*Task item*: Your answer should contain only the lines from the top of the data below down through the one with "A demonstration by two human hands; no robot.", transcribed exactly and without pictures; please include nothing more.
(Material to process Opens)
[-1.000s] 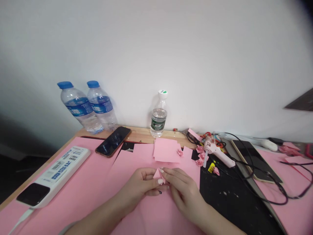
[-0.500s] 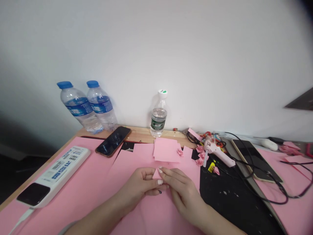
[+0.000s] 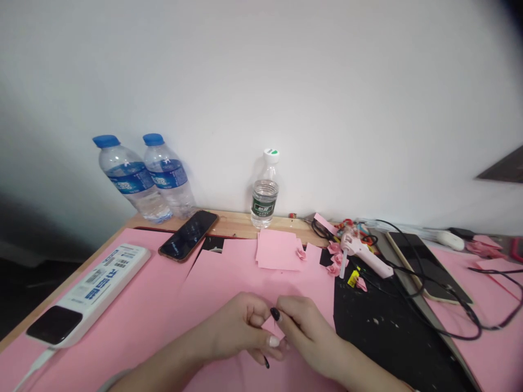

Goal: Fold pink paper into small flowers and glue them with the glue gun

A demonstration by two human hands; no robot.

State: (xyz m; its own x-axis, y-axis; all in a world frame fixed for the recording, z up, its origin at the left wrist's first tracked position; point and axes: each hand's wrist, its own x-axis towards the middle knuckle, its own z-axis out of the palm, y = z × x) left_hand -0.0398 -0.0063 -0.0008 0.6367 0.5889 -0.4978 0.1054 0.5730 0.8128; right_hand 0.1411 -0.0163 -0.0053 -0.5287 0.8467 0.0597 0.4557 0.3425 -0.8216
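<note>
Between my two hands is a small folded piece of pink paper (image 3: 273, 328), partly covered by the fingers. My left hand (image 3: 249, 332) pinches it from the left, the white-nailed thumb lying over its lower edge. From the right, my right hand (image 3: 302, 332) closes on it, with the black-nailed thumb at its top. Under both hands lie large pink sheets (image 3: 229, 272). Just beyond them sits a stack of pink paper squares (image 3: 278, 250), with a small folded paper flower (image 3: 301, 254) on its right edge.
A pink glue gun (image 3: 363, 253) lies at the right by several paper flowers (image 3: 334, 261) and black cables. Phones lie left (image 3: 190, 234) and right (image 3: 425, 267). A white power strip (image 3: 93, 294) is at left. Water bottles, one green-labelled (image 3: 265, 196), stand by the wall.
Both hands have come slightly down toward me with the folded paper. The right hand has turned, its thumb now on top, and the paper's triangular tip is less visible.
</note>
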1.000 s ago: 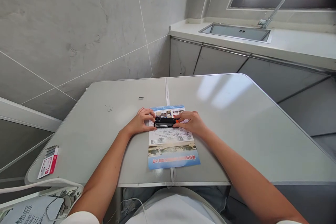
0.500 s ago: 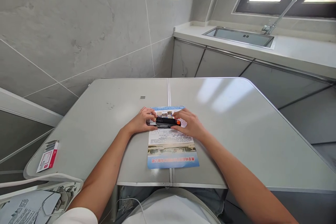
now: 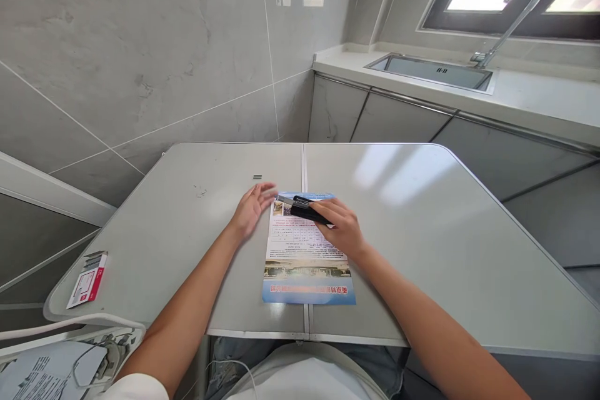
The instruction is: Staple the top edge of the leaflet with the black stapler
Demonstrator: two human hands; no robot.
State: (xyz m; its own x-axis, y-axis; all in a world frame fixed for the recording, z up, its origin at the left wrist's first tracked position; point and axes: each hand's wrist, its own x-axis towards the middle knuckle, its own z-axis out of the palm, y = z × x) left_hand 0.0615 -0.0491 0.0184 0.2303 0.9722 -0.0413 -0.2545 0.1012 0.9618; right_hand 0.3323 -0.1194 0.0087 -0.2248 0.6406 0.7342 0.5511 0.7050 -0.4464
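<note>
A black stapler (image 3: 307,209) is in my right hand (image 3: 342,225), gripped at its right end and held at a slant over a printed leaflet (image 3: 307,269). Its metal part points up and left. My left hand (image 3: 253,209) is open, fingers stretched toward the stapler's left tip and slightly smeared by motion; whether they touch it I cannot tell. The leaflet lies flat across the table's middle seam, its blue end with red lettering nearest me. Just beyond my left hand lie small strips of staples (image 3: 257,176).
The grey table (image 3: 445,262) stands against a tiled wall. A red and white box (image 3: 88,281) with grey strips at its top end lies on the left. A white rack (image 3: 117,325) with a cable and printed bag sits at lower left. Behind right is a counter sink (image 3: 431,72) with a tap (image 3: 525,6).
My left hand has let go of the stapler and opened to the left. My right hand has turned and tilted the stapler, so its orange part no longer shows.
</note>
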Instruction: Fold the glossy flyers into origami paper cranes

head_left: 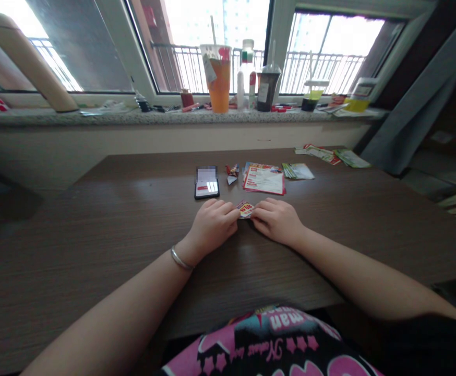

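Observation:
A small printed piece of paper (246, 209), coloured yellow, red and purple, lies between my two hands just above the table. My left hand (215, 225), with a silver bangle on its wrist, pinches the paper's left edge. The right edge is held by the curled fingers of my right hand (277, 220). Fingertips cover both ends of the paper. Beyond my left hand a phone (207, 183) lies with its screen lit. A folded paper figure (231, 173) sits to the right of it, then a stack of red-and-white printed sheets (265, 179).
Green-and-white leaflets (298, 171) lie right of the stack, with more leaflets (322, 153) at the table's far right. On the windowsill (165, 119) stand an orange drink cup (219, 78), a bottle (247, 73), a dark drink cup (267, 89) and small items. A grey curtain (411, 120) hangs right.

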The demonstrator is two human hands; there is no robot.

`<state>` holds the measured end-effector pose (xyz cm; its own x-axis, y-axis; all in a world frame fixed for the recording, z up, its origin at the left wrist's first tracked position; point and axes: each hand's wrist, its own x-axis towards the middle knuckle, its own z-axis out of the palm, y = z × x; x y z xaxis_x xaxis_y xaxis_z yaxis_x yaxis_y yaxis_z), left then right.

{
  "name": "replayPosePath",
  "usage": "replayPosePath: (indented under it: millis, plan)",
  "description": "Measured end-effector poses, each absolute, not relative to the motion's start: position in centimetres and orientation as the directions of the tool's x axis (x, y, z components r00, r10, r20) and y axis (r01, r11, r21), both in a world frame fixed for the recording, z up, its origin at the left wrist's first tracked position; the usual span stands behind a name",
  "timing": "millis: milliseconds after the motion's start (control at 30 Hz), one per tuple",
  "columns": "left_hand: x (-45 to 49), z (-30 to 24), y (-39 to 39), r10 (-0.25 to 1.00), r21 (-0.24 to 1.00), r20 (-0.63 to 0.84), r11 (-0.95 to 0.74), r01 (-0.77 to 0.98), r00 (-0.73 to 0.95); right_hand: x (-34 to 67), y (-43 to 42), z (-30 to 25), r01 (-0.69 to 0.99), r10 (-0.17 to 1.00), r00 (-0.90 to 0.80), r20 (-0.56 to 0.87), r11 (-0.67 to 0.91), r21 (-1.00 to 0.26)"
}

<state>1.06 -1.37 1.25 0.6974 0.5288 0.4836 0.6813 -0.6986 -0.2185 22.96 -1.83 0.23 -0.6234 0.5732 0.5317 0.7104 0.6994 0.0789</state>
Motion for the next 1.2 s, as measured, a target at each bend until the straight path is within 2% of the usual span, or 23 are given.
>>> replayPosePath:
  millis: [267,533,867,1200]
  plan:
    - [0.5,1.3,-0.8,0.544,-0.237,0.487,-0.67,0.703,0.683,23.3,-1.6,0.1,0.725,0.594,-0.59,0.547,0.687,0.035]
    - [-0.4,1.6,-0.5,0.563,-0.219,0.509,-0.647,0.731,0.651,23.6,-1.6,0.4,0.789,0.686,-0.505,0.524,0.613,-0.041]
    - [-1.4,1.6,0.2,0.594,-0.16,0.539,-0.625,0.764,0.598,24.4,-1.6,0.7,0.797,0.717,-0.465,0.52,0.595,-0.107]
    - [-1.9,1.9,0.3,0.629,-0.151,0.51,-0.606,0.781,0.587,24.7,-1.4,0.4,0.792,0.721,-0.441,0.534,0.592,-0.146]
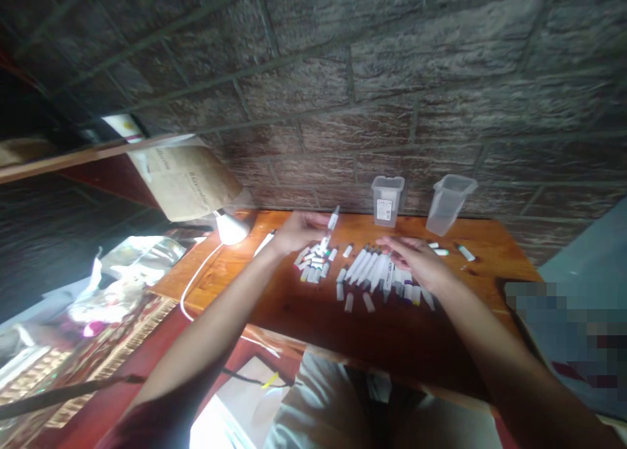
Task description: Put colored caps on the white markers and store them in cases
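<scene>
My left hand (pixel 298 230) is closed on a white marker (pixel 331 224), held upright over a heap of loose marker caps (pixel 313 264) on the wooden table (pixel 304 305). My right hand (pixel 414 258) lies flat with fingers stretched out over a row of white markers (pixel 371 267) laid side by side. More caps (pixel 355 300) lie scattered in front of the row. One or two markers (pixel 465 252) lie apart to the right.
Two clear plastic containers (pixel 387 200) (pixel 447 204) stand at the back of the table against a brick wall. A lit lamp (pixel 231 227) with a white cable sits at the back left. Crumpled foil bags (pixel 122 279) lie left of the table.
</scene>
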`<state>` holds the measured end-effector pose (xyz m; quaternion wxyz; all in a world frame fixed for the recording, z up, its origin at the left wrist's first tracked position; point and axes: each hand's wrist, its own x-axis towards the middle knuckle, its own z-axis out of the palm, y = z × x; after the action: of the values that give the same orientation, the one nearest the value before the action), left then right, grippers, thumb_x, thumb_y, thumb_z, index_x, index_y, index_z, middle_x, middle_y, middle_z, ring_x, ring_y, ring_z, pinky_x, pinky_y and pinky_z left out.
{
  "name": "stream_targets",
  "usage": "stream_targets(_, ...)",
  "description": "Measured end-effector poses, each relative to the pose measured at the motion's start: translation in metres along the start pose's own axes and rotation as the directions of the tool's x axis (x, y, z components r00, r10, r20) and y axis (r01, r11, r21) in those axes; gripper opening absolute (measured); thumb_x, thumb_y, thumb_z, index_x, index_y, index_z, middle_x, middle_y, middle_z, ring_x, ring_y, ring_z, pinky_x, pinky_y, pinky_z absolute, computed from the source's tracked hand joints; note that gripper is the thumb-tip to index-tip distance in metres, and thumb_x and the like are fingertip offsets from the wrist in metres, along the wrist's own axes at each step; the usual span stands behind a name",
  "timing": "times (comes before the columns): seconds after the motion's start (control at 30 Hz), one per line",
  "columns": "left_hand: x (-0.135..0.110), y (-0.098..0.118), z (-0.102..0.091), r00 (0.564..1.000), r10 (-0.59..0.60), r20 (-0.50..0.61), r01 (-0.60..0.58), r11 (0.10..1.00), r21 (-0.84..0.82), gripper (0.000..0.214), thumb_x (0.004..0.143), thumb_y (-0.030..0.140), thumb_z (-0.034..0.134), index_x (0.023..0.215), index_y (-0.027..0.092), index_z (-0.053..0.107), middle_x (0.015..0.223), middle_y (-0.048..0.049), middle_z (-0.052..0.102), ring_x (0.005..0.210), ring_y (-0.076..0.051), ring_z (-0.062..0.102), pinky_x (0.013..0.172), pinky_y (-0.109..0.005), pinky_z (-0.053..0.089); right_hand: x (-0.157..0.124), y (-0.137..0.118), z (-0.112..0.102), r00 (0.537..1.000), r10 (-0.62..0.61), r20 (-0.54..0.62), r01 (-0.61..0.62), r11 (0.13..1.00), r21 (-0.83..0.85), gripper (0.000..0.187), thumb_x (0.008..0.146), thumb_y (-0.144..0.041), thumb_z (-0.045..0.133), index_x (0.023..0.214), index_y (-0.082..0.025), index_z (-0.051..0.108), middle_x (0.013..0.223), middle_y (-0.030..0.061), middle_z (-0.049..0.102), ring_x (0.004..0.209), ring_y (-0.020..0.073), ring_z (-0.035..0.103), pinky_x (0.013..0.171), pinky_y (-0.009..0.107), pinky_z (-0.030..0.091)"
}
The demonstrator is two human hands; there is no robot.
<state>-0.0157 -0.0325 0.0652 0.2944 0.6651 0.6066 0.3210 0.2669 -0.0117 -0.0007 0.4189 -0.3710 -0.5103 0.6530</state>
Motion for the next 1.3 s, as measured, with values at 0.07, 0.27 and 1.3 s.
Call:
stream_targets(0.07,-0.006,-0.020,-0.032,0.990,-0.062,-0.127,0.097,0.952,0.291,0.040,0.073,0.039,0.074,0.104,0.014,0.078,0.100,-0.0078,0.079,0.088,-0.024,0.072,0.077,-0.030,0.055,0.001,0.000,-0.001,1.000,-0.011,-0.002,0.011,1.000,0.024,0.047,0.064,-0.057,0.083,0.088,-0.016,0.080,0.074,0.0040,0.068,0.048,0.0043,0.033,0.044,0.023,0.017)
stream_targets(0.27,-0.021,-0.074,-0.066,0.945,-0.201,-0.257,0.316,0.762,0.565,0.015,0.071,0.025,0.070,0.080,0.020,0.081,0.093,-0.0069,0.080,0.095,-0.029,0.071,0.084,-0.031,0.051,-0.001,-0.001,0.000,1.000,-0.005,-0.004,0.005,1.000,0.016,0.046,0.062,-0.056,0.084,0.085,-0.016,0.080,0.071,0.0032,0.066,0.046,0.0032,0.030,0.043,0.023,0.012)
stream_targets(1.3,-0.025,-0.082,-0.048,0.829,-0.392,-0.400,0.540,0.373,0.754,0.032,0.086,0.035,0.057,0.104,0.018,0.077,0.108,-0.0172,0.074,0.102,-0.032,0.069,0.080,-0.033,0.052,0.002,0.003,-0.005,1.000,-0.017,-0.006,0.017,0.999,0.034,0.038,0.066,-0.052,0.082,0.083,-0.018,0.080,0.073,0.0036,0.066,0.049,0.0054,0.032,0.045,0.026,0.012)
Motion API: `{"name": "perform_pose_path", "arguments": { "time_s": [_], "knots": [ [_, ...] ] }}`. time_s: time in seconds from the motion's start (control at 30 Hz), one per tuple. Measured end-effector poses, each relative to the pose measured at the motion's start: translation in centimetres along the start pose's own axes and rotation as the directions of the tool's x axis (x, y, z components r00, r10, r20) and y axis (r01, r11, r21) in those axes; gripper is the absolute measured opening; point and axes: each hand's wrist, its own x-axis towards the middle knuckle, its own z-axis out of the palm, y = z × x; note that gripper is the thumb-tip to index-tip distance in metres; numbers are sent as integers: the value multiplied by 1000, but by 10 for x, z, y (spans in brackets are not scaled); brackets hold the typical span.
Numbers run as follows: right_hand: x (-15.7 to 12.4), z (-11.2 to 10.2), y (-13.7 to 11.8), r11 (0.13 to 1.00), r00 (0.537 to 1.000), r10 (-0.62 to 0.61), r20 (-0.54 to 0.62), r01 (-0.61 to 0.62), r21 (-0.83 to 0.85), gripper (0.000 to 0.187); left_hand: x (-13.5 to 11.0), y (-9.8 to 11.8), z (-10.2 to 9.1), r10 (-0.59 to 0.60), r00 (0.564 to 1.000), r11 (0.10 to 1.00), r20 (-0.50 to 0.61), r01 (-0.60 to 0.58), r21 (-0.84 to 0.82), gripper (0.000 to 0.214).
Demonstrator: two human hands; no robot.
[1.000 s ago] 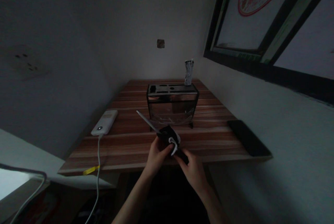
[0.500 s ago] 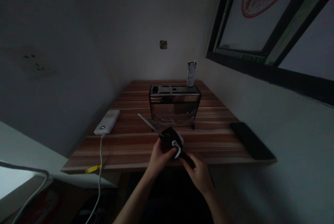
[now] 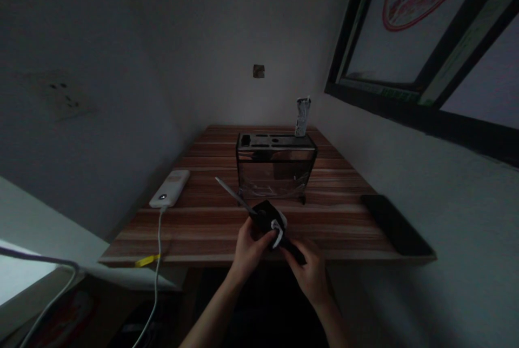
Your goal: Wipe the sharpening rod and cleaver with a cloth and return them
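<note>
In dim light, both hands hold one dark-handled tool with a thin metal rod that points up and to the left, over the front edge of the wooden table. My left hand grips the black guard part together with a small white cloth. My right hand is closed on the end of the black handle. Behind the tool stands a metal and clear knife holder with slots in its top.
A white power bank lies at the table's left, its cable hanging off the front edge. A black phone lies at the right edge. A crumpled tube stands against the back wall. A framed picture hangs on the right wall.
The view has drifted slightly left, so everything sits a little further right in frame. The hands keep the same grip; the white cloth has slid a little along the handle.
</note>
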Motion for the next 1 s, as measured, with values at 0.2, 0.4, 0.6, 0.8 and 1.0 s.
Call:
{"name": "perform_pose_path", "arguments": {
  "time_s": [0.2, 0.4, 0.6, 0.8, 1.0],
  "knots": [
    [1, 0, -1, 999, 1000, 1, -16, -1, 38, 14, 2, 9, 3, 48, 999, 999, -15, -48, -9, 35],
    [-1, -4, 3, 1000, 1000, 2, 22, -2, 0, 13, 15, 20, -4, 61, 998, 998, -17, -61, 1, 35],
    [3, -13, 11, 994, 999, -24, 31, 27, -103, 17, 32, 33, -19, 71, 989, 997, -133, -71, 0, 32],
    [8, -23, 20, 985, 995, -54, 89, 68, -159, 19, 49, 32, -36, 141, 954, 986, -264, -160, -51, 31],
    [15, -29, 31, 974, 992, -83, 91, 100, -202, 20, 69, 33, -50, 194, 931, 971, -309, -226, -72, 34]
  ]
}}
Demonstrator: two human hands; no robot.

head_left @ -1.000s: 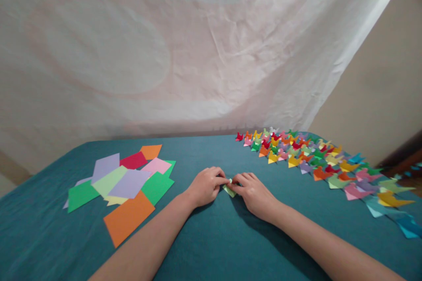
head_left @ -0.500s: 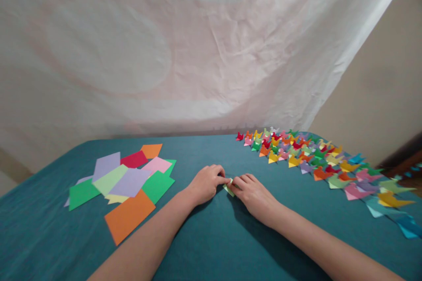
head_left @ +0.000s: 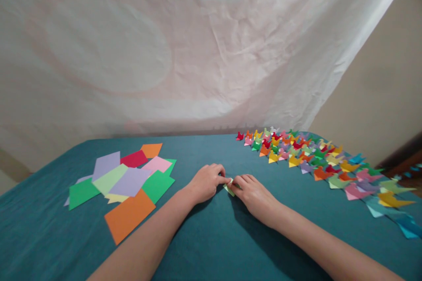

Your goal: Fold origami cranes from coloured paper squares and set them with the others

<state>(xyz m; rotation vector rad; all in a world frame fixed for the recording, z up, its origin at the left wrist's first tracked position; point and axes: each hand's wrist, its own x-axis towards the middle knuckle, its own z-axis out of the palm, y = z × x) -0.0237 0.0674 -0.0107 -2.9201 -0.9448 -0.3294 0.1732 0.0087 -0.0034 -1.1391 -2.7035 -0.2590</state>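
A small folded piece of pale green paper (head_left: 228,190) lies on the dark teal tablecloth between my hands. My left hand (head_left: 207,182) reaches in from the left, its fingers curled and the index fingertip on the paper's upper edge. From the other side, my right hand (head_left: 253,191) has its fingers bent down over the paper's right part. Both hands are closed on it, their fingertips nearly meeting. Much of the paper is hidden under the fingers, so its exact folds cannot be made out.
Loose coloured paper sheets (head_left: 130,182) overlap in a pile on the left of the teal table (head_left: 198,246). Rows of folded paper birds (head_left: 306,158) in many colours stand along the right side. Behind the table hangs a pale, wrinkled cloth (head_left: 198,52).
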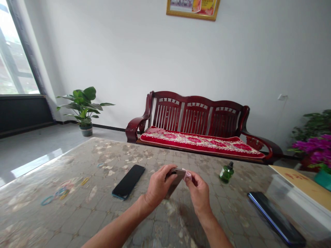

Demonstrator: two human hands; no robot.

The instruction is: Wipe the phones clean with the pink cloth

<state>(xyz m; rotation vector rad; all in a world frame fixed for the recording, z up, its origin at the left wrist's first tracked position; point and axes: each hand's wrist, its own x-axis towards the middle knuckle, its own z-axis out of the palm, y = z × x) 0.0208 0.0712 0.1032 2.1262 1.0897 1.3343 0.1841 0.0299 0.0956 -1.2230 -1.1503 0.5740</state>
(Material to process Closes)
*Response*:
[-1.000s] 
[-0.500s] 
[+0.000s] 

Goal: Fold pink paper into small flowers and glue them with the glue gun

A demonstration by two human hands; no robot.

This output is complete as it stands.